• [WORK INSTRUCTION] Repeat word for word everything from the line containing "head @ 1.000" to the end of the listing, first and last lines included, and only that.

• [INFORMATION SUPPLIED]
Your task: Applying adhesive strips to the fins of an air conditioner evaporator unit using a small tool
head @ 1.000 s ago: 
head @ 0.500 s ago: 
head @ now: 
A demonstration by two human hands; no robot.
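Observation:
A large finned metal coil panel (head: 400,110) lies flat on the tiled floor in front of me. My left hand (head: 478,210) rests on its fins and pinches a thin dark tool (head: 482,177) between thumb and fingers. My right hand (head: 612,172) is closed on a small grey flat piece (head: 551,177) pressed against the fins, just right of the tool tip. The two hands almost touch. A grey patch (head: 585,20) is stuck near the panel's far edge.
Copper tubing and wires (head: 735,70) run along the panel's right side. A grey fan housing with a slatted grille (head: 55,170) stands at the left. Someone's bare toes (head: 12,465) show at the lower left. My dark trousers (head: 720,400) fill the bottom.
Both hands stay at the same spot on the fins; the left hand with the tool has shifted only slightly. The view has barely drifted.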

• [SOLUTION FOR THIS PROBLEM]
head @ 1.000 s ago: 
head @ 0.500 s ago: 
head @ now: 
A demonstration by two human hands; no robot.
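Observation:
A large finned metal coil panel (head: 400,110) lies flat on the tiled floor in front of me. My left hand (head: 478,210) rests on its fins and pinches a thin dark tool (head: 482,177) between thumb and fingers. My right hand (head: 612,172) is closed on a small grey flat piece (head: 551,177) pressed against the fins, just right of the tool tip. The two hands almost touch. A grey patch (head: 585,20) is stuck near the panel's far edge.
Copper tubing and wires (head: 735,70) run along the panel's right side. A grey fan housing with a slatted grille (head: 55,170) stands at the left. Someone's bare toes (head: 12,465) show at the lower left. My dark trousers (head: 720,400) fill the bottom.
Both hands stay at the same spot on the fins; the left hand with the tool has shifted only slightly. The view has barely drifted.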

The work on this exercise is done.